In [18, 20] theoretical propositions of new probabilistic methodology of analysis, modeling, estimation, and control in stochastic organizational-technical-economical systems (OTES) based on stochastic CALS informational technologies (IT) are considered. Stochastic integrated logistic support (ILS) of OTES modeling life cycle (LC), stochastic optimal of current state estimation in stochastic media defined by internal and external noises including specially organized OTES-NS (noise support), and stochastic OTES optimal control according to social-technical-economical-support criteria in real time by informational-analytical tools (IAT) of global type are presented. Possibilities spectrum may be broaden by solving problems of OTES-CALS integration into existing markets of finances, goods, and services. Analytical modeling, parametric optimization and optimal stochastic processes regulation illustrate some technologies and IAT given plans. Methodological support based on EAM gives the opportunity to study infrequent probabilistic events necessary for deep CStS safety analysis.
Modern continuous high accuracy and availability control stochastic systems (CStS) are described by multidimensional differential linear, linear with parametric noises, and nonlinear stochastic equations. Right-hand parts of these equations also depend on stochastic factors being random variables defining the dispersion in engineering systems parameters. Analysis and synthesis CStS needs computation of non-Gaussian probability distributions of multidimensional stochastic processes. The known analytical parametrization modeling methods demand the automatic composing and the integration of big amount interconnected equations.
Two methods of analysis and analytical modeling of multidimensional non-Gaussian CStS were worked out: ellipsoidal approximation method (EAM) and ellipsoidal linearization method (ELM). In this case one achieves cardinal reduction the amount of distribution parameters.
Necessary information about ellipsoidal approximation methods is given and illustrated. Some important remarks for engineers concerning EAM accuracy are given. It is important to note that all complex calculations are performed on design stage. Algorithms for composition of EAM (ELM) equation are presented. Application to problems of shock and vibroprotection are considered.

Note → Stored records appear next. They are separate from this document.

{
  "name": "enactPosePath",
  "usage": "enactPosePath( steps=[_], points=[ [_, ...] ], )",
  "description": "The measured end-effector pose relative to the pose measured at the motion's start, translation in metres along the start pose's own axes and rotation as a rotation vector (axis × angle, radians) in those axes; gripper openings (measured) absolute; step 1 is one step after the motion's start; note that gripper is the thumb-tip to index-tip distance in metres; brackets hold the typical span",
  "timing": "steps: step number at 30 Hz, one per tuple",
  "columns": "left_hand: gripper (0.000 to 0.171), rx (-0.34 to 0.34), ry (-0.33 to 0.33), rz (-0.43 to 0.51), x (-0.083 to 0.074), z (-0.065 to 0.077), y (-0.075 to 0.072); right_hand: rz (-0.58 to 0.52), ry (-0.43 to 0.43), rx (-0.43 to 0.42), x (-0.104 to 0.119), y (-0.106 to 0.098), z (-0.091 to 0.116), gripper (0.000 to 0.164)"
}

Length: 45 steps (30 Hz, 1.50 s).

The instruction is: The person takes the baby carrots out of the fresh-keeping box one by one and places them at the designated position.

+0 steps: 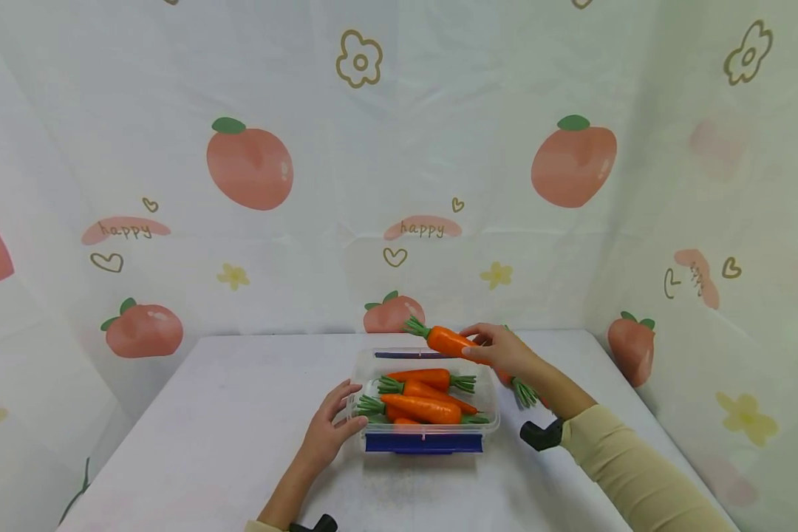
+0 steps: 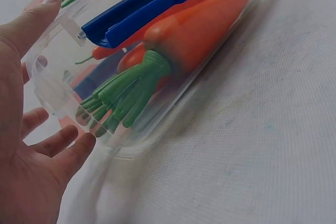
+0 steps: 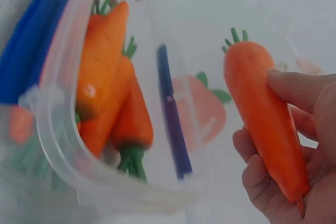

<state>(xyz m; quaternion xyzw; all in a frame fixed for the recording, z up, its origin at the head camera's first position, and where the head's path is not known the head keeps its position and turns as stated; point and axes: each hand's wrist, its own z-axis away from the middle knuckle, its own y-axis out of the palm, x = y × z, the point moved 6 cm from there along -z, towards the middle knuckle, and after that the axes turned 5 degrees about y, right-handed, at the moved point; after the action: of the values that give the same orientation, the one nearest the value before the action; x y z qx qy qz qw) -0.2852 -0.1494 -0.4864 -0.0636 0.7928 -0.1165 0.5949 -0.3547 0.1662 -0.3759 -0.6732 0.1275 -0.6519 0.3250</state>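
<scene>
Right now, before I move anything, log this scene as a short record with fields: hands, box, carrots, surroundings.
Left hand: touching the left side of the clear box
Right hand: gripping a carrot, held apart from the box
Held carrot: green top pointing left in the head view
Clear box: lidless, with blue clips
Box contents: several carrots
Outside box: at least one more carrot on the right, partly hidden by the arm
Surface: white table
Backdrop: peach-printed sheet

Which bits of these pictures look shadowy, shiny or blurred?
Head view: faint shadow on the table before the container; left wrist view: dimmer overall, shadow along the container; right wrist view: container and carrots inside look soft, one with a bright highlight, while the held carrot is sharper.
</scene>
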Motion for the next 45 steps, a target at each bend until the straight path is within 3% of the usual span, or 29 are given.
enactPosePath(
  steps=[18,25,37,45],
  points=[
    [0.055,0.013,0.02,-0.021,0.001,0.001,0.0,-0.042,0.143,-0.252,-0.07,-0.045,0.002,0.049],
    [0.057,0.006,-0.005,-0.044,0.002,0.001,0.0,-0.057,0.176,-0.33,-0.091,-0.052,0.005,0.049],
    [0.058,0.009,-0.014,-0.042,0.003,0.001,0.0,-0.129,0.326,-0.457,-0.134,-0.056,0.012,0.052],
    [0.058,0.012,-0.012,-0.038,0.003,0.001,0.001,-0.121,0.383,-0.542,-0.156,-0.058,0.02,0.05]
  ],
)
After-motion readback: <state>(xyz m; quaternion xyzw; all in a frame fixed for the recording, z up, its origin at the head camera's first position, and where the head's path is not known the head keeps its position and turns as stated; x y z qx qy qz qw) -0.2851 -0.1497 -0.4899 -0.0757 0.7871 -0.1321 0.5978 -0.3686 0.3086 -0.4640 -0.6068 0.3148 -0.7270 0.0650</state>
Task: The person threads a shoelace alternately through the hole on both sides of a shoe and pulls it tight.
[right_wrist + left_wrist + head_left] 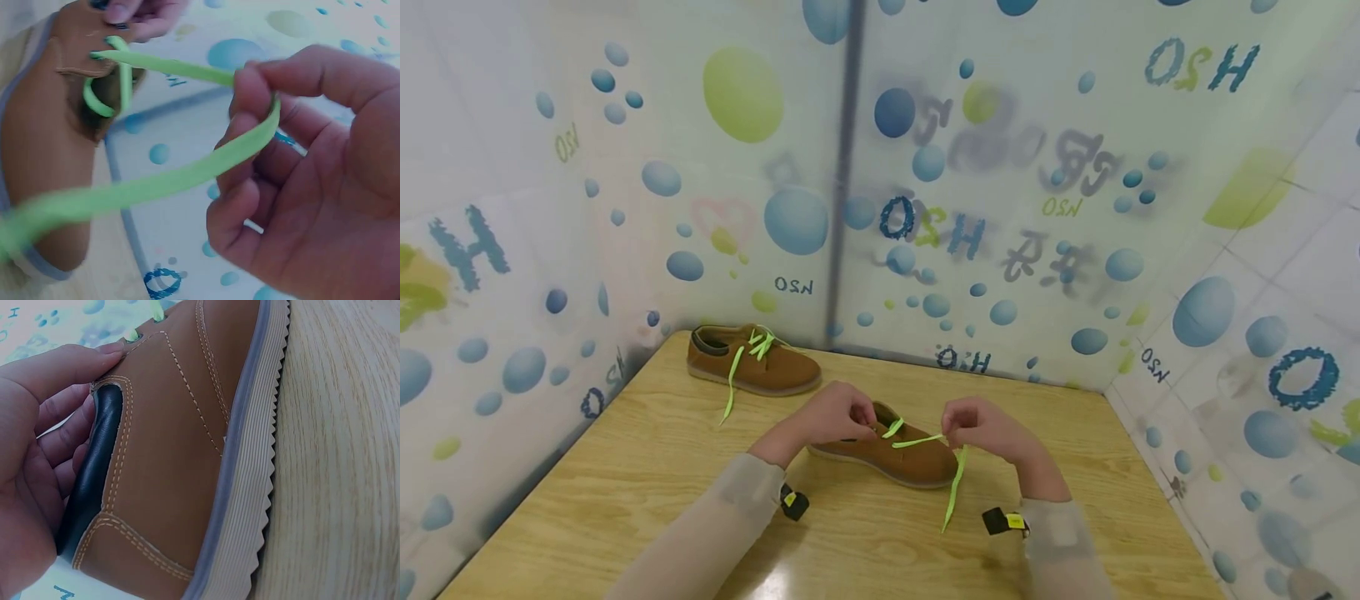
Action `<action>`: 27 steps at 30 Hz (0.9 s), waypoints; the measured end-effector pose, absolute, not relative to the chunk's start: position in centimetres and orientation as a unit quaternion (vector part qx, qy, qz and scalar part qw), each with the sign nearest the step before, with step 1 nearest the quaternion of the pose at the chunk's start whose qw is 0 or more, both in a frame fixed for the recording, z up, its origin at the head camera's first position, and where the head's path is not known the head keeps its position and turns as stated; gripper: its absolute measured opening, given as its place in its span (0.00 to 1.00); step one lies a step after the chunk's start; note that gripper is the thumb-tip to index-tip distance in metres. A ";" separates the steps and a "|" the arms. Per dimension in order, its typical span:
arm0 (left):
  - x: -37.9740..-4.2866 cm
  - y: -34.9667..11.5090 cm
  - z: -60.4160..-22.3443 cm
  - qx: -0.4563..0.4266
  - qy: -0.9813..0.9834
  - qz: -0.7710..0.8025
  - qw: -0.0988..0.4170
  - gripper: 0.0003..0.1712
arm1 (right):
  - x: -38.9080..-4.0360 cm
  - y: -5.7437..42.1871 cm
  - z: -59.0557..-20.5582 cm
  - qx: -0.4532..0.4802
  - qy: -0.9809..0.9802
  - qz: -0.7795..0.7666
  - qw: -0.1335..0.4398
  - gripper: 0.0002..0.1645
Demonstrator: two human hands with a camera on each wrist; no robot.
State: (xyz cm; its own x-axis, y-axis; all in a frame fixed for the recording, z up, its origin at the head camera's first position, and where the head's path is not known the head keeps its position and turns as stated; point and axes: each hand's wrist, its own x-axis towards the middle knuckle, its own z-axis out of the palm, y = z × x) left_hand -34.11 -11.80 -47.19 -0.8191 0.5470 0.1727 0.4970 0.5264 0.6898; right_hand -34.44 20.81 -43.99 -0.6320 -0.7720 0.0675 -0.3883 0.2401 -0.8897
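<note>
A brown leather shoe (917,463) with a pale ridged sole stands on the table, its toe to the right. My left hand (833,414) grips it at the dark padded collar (100,450); in the left wrist view the thumb lies on the outer side near the eyelets while the other fingers go inside the opening. Between thumb and fingers, my right hand (987,428) pinches a bright green shoelace (169,181). One stretch of that lace runs taut from the eyelets to the fingers, and its loose end hangs down past the toe.
Behind and to the left stands a matching brown shoe (775,372), its green lace trailing onto the wooden table (880,550). Curtain walls (820,317) printed with blue and green spots enclose the table at the back and both sides.
</note>
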 end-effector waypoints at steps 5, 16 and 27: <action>-34.2 -11.8 -47.2 0.304 0.872 0.382 0.029 0.06 | -34.5 22.6 -43.1 -0.408 0.700 -0.555 0.189 0.16; -34.4 -11.9 -47.6 0.302 0.874 0.379 0.028 0.06 | -35.1 24.3 -43.1 -0.467 0.457 -0.725 0.220 0.35; -34.4 -11.9 -47.4 0.306 0.874 0.376 0.028 0.06 | -35.2 24.4 -42.9 -0.411 0.341 -0.827 0.174 0.23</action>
State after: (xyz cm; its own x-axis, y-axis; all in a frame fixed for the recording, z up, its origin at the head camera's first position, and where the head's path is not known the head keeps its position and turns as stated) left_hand -34.37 -11.89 -47.40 -0.8107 0.5565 0.1821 0.5146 0.5288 0.6749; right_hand -35.24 24.39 -42.92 -0.6013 -0.5687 0.5612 0.0081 -0.7068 -0.7074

For statistical CStS offline and online analysis approximate methods based on EAM (ELM) for a posteriori distributions are developed. In this case one has twice reduction of equation amount. Special bank of approximate suboptimal and Pugachev conditionally optimal filters for typical identification and calibration problems based on the normalized and nonnormalized was designed and implemented.
In theoretical propositions of new probabilistic methodology of analysis, modeling, estimation, and control in stochastic OTES based on stochastic CALS information technologies (IT) are considered. Stochastic integrated logistic support (ILS) of OTES modeling life cycle, stochastic optimal of current state estimation in stochastic media defined by internal and external noises including specially organized OTES-NS (noise support), and stochastic OTES optimal control according to social-technical-economical-support criteria in real time by informational-analytical tools (IAT) of global type are presented. Possibility spectrum may be broaden by solving problems of OTES-CALS integration into existing markets of finances, goods, and services. Methodological support based on EAM (ELM) gives the opportunity to study infrequent probabilistic events necessary for deep CStS safety analysis.
The authors would like to thank Russian Academy of Science for supporting the work presented in this chapter. Authors are much obliged to Mrs. Irina Sinitsyna and Mrs. Helen Fedotova for translation and manuscript preparation.